As I was writing this, I received the
viral email written by David Axelrod, which he refers to as "probably one of the longest
emails I've ever sent." It is indeed long. It is accurate. It lays
out the President's list of needed reforms. It answers the myths.
It appeals to people who would personally benefit from the President's
plan. It drops the Public Option, which makes sense of the list. And
it is written in PolicySpeak. It has 24 points - 3 sets of 8.
Ask yourself which
is more memorable: "Government takeover," "socialized medicine,"

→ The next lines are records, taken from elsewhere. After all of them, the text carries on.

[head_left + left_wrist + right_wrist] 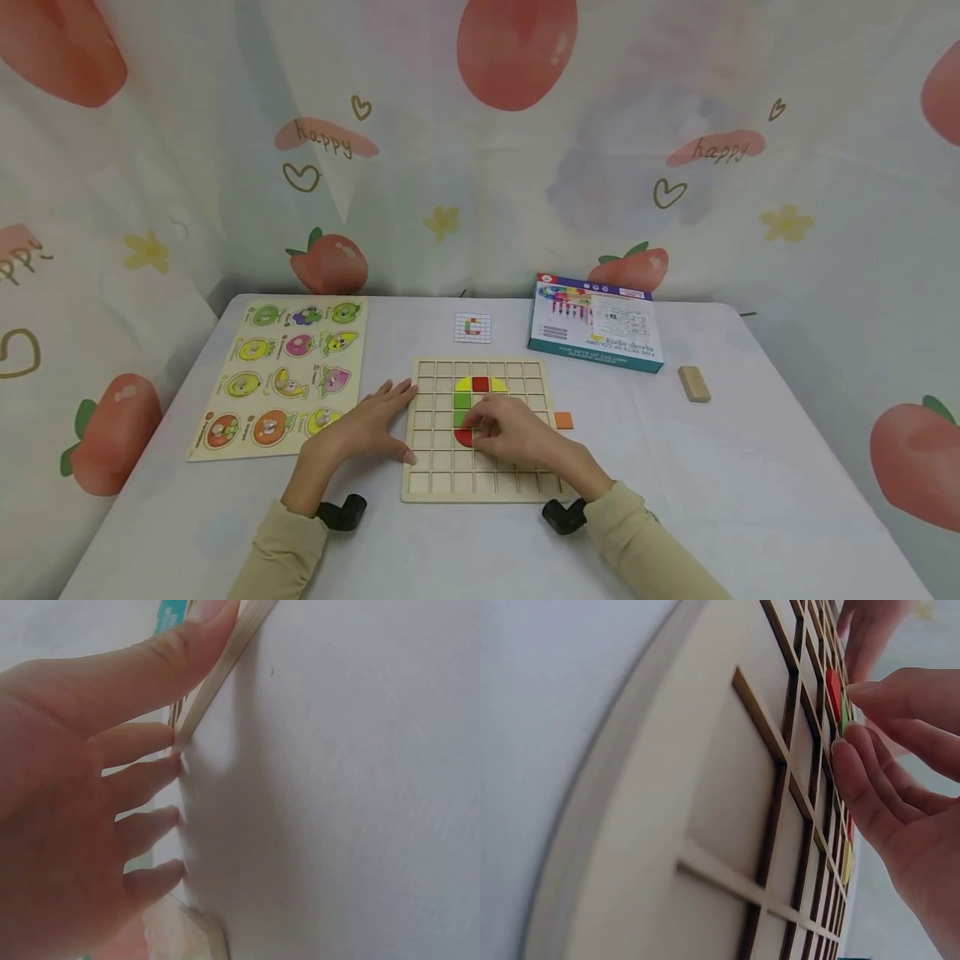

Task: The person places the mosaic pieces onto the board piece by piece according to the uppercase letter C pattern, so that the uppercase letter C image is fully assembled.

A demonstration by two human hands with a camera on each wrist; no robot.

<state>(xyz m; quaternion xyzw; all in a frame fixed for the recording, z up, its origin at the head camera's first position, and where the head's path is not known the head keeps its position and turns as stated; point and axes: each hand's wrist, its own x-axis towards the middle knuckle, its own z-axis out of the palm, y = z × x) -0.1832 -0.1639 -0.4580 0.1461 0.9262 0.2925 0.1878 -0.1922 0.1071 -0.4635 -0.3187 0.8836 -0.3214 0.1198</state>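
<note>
A wooden grid board (480, 479) lies in the middle of the table, also filling the right wrist view (727, 825). In its cells sit a yellow-red-yellow row (480, 384), two green tiles (462, 408) and a red quarter-round tile (464, 437). My right hand (502, 429) hovers over the board, its thumb and fingertips (855, 735) pinching the red tile (834, 694) at its cell. My left hand (371, 421) lies flat on the table, with straight fingers (150, 776) against the board's left edge (225, 660).
An orange tile (564, 421) lies just right of the board. Behind it are a small pattern card (472, 327) and a printed box (596, 323). A wooden block (693, 383) sits far right, a fruit peg puzzle (281, 375) on the left.
</note>
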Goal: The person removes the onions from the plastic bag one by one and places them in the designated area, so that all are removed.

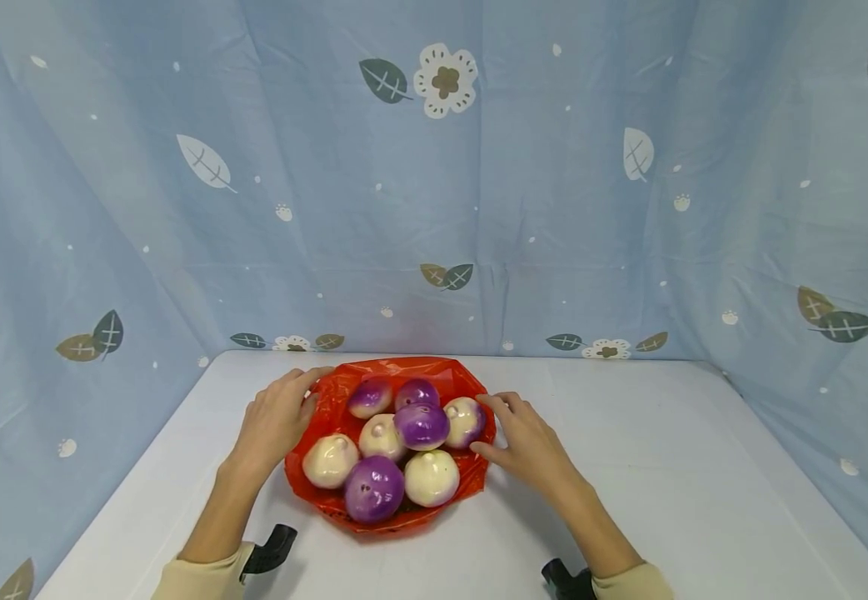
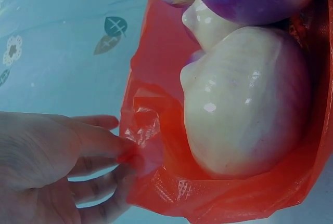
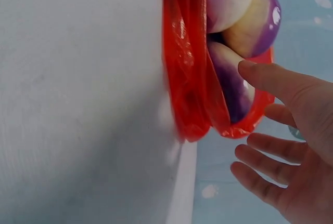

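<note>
A red plastic bag, its mouth spread wide, lies on the white table with several glossy purple-and-white turnips heaped in it. At the bag's left edge is my left hand; in the left wrist view its thumb and fingertips pinch the red plastic rim, beside a large pale turnip. My right hand is at the bag's right side, fingers spread and nothing held. The right wrist view has its thumb close to a turnip; whether they touch I cannot tell.
The white table extends to both sides of the bag. Behind it and at the sides hangs a blue curtain with leaf and flower prints. A black wrist mount sits at the left sleeve, another at the right.
</note>
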Tool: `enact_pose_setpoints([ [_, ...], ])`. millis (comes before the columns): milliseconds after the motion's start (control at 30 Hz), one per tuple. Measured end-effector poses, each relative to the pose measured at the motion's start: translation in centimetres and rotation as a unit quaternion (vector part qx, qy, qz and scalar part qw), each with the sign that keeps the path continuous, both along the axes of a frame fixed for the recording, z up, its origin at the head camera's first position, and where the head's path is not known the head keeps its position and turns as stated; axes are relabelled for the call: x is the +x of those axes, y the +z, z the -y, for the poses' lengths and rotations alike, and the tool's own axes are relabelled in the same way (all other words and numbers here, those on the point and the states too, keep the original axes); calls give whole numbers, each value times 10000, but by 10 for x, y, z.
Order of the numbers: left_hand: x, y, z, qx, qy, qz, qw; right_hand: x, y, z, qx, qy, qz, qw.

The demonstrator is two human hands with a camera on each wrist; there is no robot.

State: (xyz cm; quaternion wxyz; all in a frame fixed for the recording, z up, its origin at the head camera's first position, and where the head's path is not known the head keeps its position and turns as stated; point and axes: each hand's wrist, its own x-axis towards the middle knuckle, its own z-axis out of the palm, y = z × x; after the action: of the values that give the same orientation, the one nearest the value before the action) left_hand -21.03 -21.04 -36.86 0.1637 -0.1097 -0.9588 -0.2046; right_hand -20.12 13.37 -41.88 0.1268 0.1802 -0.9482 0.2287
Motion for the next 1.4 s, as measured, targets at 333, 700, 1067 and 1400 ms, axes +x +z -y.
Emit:
enact_pose_setpoints([
  [333,-1,-1,1,45,-50,-52,10000,0,2,9,-108,-41,-307,9995],
  [700,-1,-1,1,23,-37,-60,10000,-3,-7,15,-182,64,-163,9997],
  [1067,-1,2,3,-36,-14,-99,9999,-7,-12,16,-149,156,-153,9997],
  [1400,-1,0,3,20,-43,-61,10000,-8,-15,17,-134,87,-83,9998],
])
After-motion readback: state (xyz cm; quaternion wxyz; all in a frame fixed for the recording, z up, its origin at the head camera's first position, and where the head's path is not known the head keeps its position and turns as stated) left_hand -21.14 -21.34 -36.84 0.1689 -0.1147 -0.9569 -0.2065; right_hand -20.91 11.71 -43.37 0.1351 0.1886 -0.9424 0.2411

and "death panels" -- or Axelrod's 24 points?
Did the administration
do a reality check on the 24 points? That is, did they have one of our
superb cognitive psychologists test subjects who were convinced of the
right-wing framing, have them read the 24 points, and test them a couple
days or a week later on whether Axelrod's 24 points had convinced
them? PolicySpeak folks don't tend to think of such things.
I genuinely hope the
24 points work. But this is the kind of messaging that created the problems
in the first place.
I respect Axelrod deeply.
But the strategist who ran the best-framed campaign I've ever seen
is giving in to PolicySpeak.
The Irony
There is a painful
irony in all this, and I am aware of it constantly. Highly educated
progressives, who argue for the importance of science, have been ignoring
or rejecting the science of the brain and mind. Why?
Because brains are
brains. A great many progressives have not grown up with, nor have they
learned, the new scientific understanding of reason. Instead they have
acquired the old philosophical theory of reason and assume it every
day in everything they do. The old view is inscribed indelibly
in the synapses of their brains. It will be hard for those progressives
to comprehend the new science that contradicts their daily practice.
They may find it hard
to comprehend framing, metaphor, and narrative as the way reason really
works -- as what you need to do to communicate truth. Instead, they
may well think of framing as merely manipulation and spin, as the mechanism
that the right wing uses to communicate lies.
An excellent example
of such old-theory thinking appears in the Rahm Emanuel/Bruce Reed book,
The Plan, where framing is seen only as manipulation, not as the
structure of ideas. Emanuel and Reed (p. 21) assume that policy is independent
of what they incorrectly understand framing to be. As a result, they
assume that framing can only be illegitimate manipulation.
This is, of course,
the very opposite of what I and other cognitive scientists have been
saying. They are right that real reason can be manipulated in that way,
as Frank Luntz has shown us. But it need not be. An understanding of
how the brain really works can be used to communicate the truth effectively,
and that's how it should be used.
In the Obama campaign,
honest, effective framing was used with great success. But in the Obama
administration, something has changed. It needs to change back.